Directions for this task> Output every entry below word for word, minus the images.
※
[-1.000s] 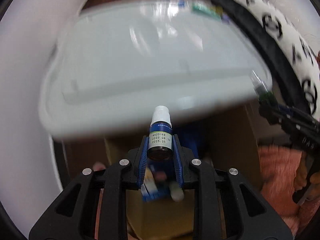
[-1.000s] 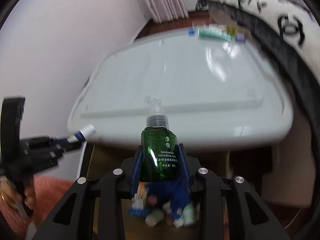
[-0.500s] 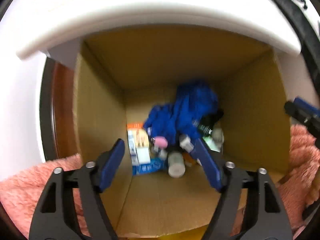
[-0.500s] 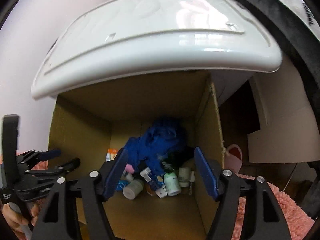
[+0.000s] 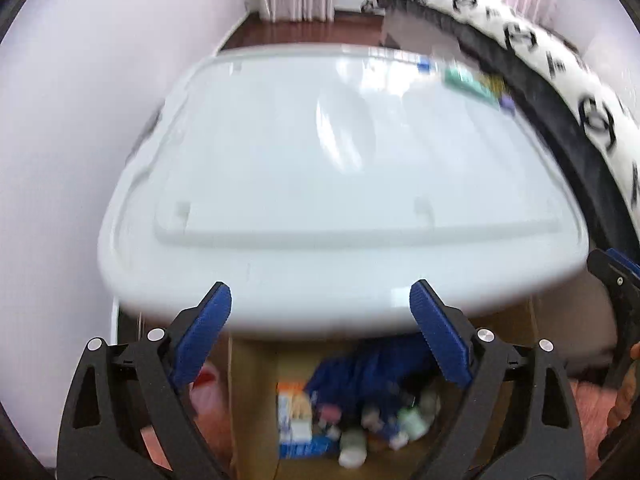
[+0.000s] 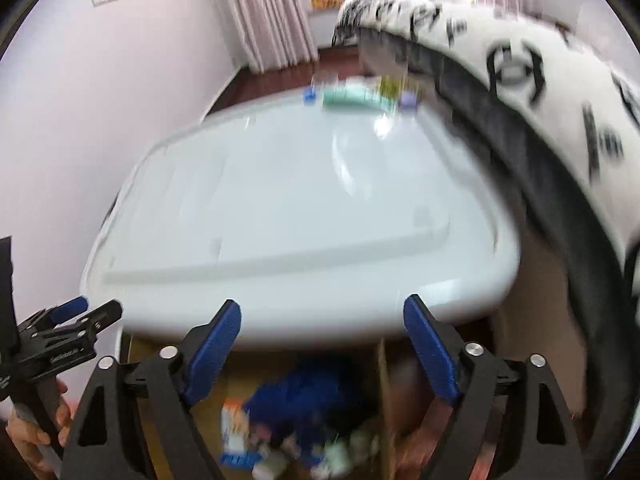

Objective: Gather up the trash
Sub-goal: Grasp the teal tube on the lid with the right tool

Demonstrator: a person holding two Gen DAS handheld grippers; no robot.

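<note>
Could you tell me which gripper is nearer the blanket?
Right. The right gripper is on the blanket side; the left gripper is farther, by the wall. Both are opening, empty.

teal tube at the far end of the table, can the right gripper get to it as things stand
Probably yes. The right gripper is empty, its jaws opening, and the white table between it and the teal tube is bare; it would just have to reach across.

text: none legible | labels: blurred (box (image 5: pixel 298 424) print unreadable)

Both tools tilt downward. The left tool (image 5: pixel 320 312) is opening, nothing between its pads. The right tool (image 6: pixel 322 328) likewise.
</note>
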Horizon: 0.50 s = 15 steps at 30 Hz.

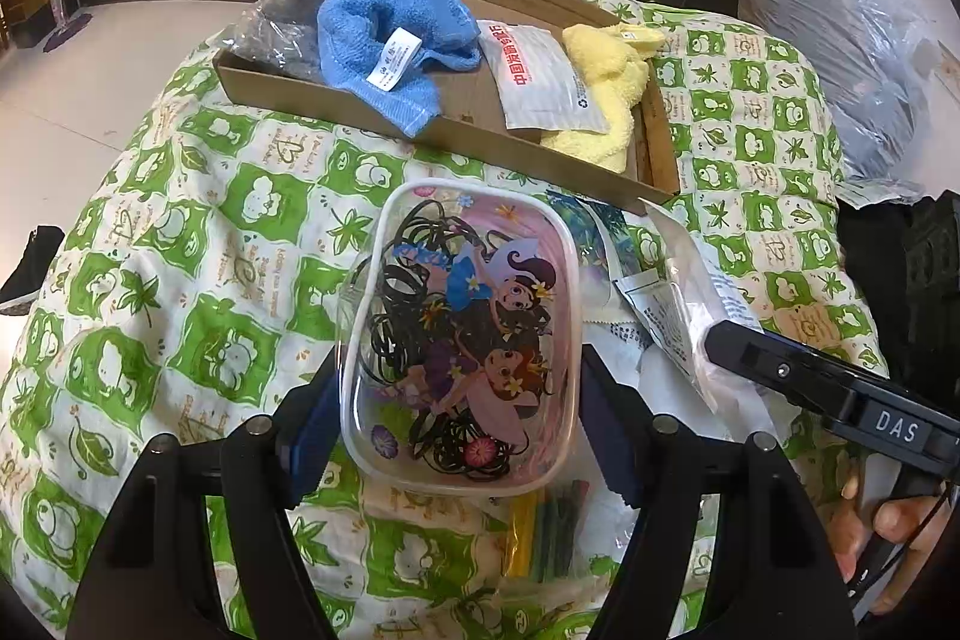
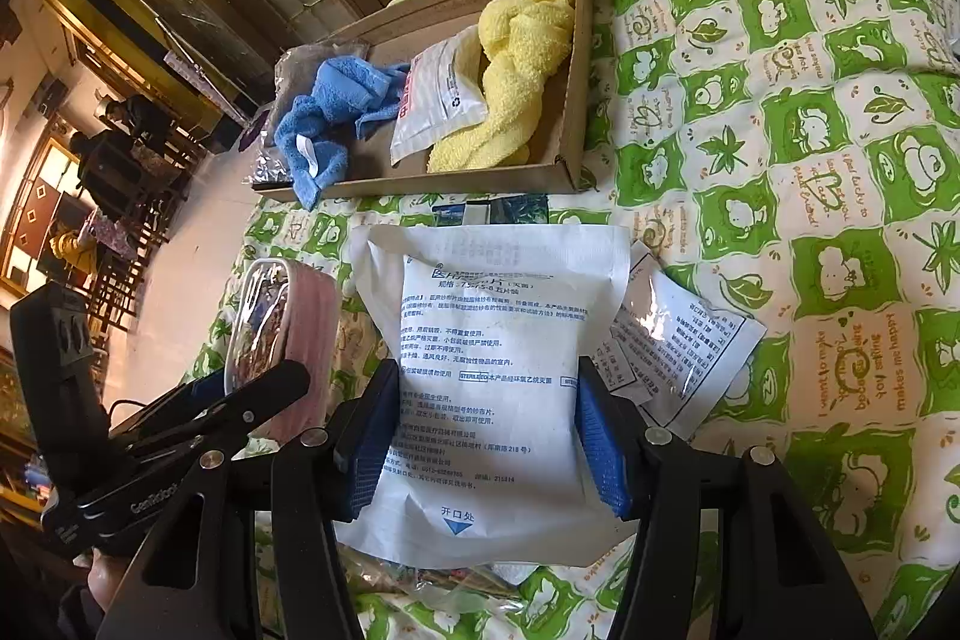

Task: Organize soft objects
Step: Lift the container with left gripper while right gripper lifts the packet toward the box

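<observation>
Tray (image 1: 336,97) far across the quilt (image 1: 180,244), nearly full: grey bag (image 1: 282,22), blue towel (image 1: 384,34), packet (image 1: 540,82), yellow towel (image 1: 606,100) side by side; only a bare strip of floor between blue towel and packet. Open quilt left of the pouch (image 1: 462,334), and wide to the right (image 2: 810,160) of the tray. Between tray and pouch, a narrow free band. Loose packets (image 2: 678,340) cluttering the middle. Left gripper (image 1: 456,418) and right gripper (image 2: 486,430) close beside each other, little room between.
</observation>
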Each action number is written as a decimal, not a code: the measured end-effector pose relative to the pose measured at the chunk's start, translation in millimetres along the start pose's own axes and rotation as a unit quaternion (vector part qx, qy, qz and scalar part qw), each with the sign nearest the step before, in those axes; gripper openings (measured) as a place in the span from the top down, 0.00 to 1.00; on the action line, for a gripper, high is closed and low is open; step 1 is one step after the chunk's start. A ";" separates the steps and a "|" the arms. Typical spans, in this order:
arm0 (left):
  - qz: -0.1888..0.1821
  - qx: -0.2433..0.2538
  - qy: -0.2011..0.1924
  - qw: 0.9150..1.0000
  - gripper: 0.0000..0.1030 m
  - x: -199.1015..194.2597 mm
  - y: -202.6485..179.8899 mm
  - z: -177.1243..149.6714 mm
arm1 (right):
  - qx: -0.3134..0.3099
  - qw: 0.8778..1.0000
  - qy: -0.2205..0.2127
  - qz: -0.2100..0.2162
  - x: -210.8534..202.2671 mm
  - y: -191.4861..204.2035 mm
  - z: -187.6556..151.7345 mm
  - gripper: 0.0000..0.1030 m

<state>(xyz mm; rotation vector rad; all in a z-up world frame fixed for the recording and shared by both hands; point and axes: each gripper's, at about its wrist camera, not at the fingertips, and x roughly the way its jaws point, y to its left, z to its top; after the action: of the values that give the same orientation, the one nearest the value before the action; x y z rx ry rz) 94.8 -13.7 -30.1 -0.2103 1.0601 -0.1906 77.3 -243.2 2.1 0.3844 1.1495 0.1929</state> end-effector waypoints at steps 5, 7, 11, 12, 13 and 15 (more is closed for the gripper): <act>-0.002 0.001 0.001 1.000 0.30 4.2 0.4 6.2 | 0.004 1.000 -0.005 0.002 -3.5 -2.7 2.5 0.46; -0.002 0.002 0.000 1.000 0.30 5.0 0.7 9.7 | 0.006 1.000 -0.007 0.001 -4.4 -3.9 4.0 0.46; -0.004 0.003 -0.004 1.000 0.30 5.3 -0.1 17.1 | 0.009 1.000 -0.009 0.002 -5.8 -6.6 5.7 0.46; -0.005 0.003 -0.006 1.000 0.30 5.3 -0.7 19.5 | 0.010 1.000 -0.009 0.003 -6.2 -7.7 5.6 0.46; -0.005 0.004 -0.007 1.000 0.30 5.3 -1.0 21.6 | 0.010 1.000 -0.009 0.003 -6.4 -8.1 5.9 0.46; -0.009 0.003 -0.009 1.000 0.30 5.6 -1.4 26.5 | 0.010 1.000 -0.007 0.004 -5.4 -8.3 6.4 0.46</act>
<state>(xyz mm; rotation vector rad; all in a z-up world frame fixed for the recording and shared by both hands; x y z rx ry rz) 120.6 -14.4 -21.9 -0.2163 1.0402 -0.2084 80.6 -254.0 5.8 0.4077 1.1370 0.1853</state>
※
Result>
[-1.000s] 
[-1.000s] 
[-0.500s] 
[-0.500s] 
[+0.000s] 
[+0.000s] 

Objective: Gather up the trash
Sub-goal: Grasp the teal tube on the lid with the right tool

Demonstrator: a person holding two Gen DAS handheld grippers; no robot.

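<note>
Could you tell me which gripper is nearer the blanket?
Right. The right gripper is on the blanket side; the left gripper is farther, by the wall. Both are opening, empty.

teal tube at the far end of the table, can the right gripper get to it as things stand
Probably yes. The right gripper is empty, its jaws opening, and the white table between it and the teal tube is bare; it would just have to reach across.

text: none legible | labels: blurred (box (image 5: pixel 298 424) print unreadable)

Both tools tilt downward. The left tool (image 5: pixel 320 312) is opening, nothing between its pads. The right tool (image 6: pixel 322 328) likewise.
</note>
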Horizon: 0.50 s = 15 steps at 30 Hz.


Task: Organize soft objects
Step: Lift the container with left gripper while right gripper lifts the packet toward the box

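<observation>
Tray (image 1: 336,97) far across the quilt (image 1: 180,244), nearly full: grey bag (image 1: 282,22), blue towel (image 1: 384,34), packet (image 1: 540,82), yellow towel (image 1: 606,100) side by side; only a bare strip of floor between blue towel and packet. Open quilt left of the pouch (image 1: 462,334), and wide to the right (image 2: 810,160) of the tray. Between tray and pouch, a narrow free band. Loose packets (image 2: 678,340) cluttering the middle. Left gripper (image 1: 456,418) and right gripper (image 2: 486,430) close beside each other, little room between.
</observation>
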Each action number is written as a decimal, not a code: the measured end-effector pose relative to the pose measured at the chunk's start, translation in millimetres along the start pose's own axes and rotation as a unit quaternion (vector part qx, qy, qz and scalar part qw), each with the sign nearest the step before, in those axes; gripper openings (measured) as a place in the span from the top down, 0.00 to 1.00; on the action line, for a gripper, high is closed and low is open; step 1 is one step after the chunk's start. A ";" separates the steps and a "|" the arms. Typical spans, in this order:
arm0 (left):
  - qz: -0.1888..0.1821
  - qx: -0.2433..0.2538
  - qy: -0.2011..0.1924
  - qw: 0.9150..1.0000
  - gripper: 0.0000..0.1030 m
  - x: -199.1015..194.2597 mm
  - y: -202.6485..179.8899 mm
  - z: -177.1243..149.6714 mm
arm1 (right):
  - qx: -0.3134..0.3099
  - qw: 0.8778..1.0000
  - qy: -0.2205..0.2127
  - qz: -0.2100..0.2162
  - x: -210.8534..202.2671 mm
  - y: -191.4861..204.2035 mm
  - z: -187.6556..151.7345 mm
  - gripper: 0.0000..0.1030 m

<state>(xyz mm; rotation vector rad; all in a z-up world frame fixed for the recording and shared by both hands; point and axes: each gripper's, at about its wrist camera, not at the fingertips, and x roughly the way its jaws point, y to its left, z to its top; after the action: of the values that give the same orientation, the one nearest the value before the action; x y z rx ry rz) 94.8 -13.7 -30.1 -0.2103 1.0601 -0.1906 77.3 -243.2 2.1 0.3844 1.1495 0.1929</state> end-effector waypoints at steps 5, 7, 11, 12, 13 and 15 (more is closed for the gripper): <act>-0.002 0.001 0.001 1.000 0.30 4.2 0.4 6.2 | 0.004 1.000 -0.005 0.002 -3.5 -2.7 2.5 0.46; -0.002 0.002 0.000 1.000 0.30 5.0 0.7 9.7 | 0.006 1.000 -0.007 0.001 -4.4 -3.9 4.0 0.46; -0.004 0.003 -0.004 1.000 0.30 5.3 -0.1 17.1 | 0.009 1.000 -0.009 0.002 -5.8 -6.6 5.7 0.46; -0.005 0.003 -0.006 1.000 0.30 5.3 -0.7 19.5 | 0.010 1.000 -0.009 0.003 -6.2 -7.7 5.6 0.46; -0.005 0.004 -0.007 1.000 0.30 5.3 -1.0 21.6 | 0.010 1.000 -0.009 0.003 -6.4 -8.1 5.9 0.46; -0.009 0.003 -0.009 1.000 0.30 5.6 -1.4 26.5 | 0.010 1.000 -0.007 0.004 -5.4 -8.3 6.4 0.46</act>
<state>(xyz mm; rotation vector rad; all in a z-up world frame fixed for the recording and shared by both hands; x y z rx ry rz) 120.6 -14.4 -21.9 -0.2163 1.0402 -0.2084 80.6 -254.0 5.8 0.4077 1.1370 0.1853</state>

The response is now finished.